Efficient vector operators in C++ / References to temporary objects

Question

I am trying to write a C++ vector class that stores an array of data and allows performing mathematical operations on an element-by-element basis. I want to implement this in such a way that an expression a = b + c + d should loop over all elements only once and directly write the sum b[i] + c[i] + d[i] to a[i] without creating intermediate vectors.

I was writing something like this:

template<class T, int N>
class VectorExpression {
  public:
    virtual T operator[] (int i) const = 0;

    virtual ~VectorExpression() {}
}

template<class T, int N>
class MyVector : public VectorExpression<T, N> {
    T data[N];

  public:
    T& operator[] (int i) { return data[i]; }
    T& const operator[] (int i) const { return data[i]; }

    MyVector<T,N>& operator=(const VectorExpression<T,N> &rhs) {
      for (int i = 0; i < N; ++i)
        data[i] = rhs[i];

      return *this;
    }
}

template<class T, int N>
class VectorSum : public VectorExpression<T, N> {
    VectorExpression<T,N> &a, &b;

  public:
    VectorSum(VectorExpression<T,N> &aa, VectorExpression<T,N> &bb)
    : a(aa), b(bb) {}

    T operator[] (int i) const { return a[i] + b[i]; }
}

template<class T, int N>
VectorSum<T,N> operator+(const VectorExpression<T,N> &a, 
        const VectorExpression<T,N> &b) 
{
  return VectorSum<T,N>(a, b);
}

int main() {
  MyVector<double,10> a, b, c, d;

  // Initialize b, c, d here

  a = b + c + d;

  return 0;
}

Probably this functionality is provided by the valarray class but that's because I tried to strip it down to a minimal example.
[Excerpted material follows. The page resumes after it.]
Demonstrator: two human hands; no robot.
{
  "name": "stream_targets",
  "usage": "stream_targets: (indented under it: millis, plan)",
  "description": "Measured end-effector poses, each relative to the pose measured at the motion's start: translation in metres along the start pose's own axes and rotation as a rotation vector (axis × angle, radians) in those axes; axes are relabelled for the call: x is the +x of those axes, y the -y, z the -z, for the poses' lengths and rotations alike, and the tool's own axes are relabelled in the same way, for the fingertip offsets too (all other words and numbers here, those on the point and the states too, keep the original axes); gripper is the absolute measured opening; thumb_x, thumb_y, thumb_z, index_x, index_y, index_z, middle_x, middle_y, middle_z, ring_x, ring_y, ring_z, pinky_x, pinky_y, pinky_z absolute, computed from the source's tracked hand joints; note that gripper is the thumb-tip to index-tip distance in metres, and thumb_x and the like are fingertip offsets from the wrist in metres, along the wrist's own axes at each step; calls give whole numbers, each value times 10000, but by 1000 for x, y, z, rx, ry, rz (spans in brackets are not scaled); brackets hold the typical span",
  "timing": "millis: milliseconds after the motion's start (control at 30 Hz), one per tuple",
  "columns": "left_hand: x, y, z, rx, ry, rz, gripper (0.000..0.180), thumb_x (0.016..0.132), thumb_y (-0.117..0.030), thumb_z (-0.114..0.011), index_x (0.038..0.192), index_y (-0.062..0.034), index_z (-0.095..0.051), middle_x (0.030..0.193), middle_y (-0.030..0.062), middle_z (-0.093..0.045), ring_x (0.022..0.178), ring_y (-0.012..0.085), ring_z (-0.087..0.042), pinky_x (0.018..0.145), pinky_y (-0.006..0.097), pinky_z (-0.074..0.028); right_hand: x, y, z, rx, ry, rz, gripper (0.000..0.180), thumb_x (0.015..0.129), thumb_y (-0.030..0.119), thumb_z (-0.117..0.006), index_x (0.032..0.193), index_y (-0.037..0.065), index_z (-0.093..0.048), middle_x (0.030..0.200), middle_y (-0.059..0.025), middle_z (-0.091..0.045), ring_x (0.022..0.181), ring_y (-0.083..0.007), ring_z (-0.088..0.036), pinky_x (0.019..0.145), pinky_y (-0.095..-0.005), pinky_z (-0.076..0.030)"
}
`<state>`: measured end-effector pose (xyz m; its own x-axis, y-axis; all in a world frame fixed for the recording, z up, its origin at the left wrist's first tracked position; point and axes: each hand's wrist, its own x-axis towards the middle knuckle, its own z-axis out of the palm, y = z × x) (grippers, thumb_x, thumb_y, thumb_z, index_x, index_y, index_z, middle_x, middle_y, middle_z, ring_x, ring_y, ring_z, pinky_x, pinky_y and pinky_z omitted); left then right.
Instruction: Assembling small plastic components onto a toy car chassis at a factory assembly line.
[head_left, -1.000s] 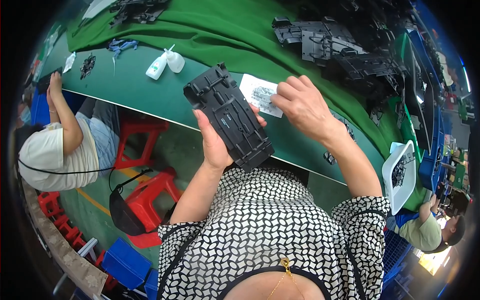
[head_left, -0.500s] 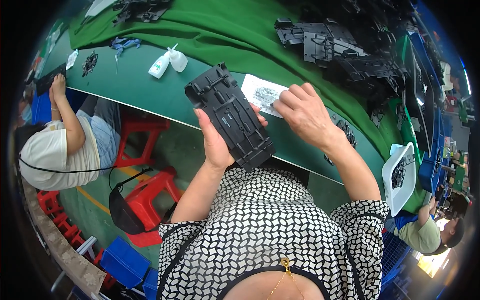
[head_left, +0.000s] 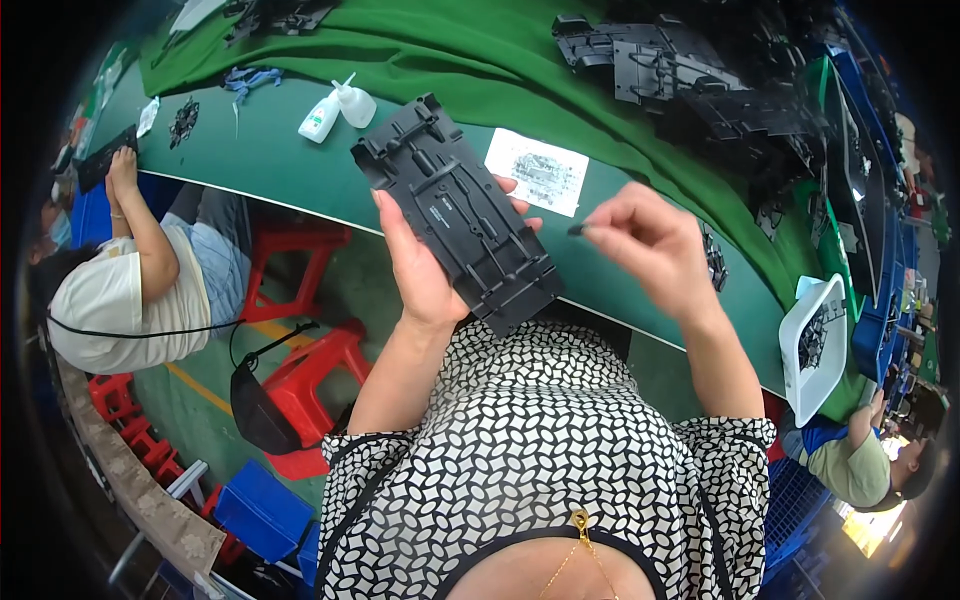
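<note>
A long black moulded plastic chassis part (head_left: 460,210) lies tilted across my left hand (head_left: 422,275). The thumb shows along its left edge and fingertips come round the right edge; the palm behind it is mostly hidden. My right hand (head_left: 655,245) is to the right of the part and apart from it, slightly blurred. Between its thumb and forefinger is a small dark piece (head_left: 576,230), too small to name. Just beyond, on the green table, rests a white sheet with a printed drawing (head_left: 540,170). Small black parts (head_left: 714,260) lie past my right wrist.
Two white squeeze bottles (head_left: 338,108) stand on the table. Green cloth (head_left: 470,85) runs behind, with black plastic parts (head_left: 650,70) heaped at the far right. A white tray (head_left: 792,385) holds small black parts. A co-worker (head_left: 110,310) sits left; a red stool (head_left: 335,375) is nearer.
My right hand has moved right and slightly down, away from the chassis part, and the small dark piece now shows in its fingers. The chassis part has shifted slightly left.
</note>
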<state>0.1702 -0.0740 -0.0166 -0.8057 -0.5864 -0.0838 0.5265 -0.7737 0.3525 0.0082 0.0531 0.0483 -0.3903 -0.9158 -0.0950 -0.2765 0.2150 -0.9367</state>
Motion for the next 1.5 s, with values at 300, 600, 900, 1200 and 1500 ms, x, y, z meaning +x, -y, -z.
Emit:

I made operator[] virtual because this allows nesting all kinds of expressions (e.g. a = !(-b*c + d)) provided I would define all the operators and the corresponding classes similar to VectorSum.

I use references because ordinary variables aren't polymorphic and pointers don't work with operator overloading.

Now my questions about this are:

In the statement a = b + c + d;, two temporary VectorSum<double,10> objects will be created to store b + c and (b+c) + d respectively. Will they live long enough to make the polymorphic behavior work? More specifically, (b+c) + d will store a reference to b + c, but will that object still exist when operator= is called? According to this post all temporaries should exist until operator= returns, but does this also hold for older versions of C++?
If not, then how is this done? The only alternative I see would be to allocate the VectorSum objects using new, return them by reference and then delete them in the operator= functions, but that seems a little cumbersome, and probably a lot less efficient. I'm also not sure if it is always safe.
(Minor question) Is it okay to override the return type T of VectorExpression::operator[] by T& const in MyVector?

EDIT

I had wrong argument types in operator+: changed them from VectorSum to VectorExpression.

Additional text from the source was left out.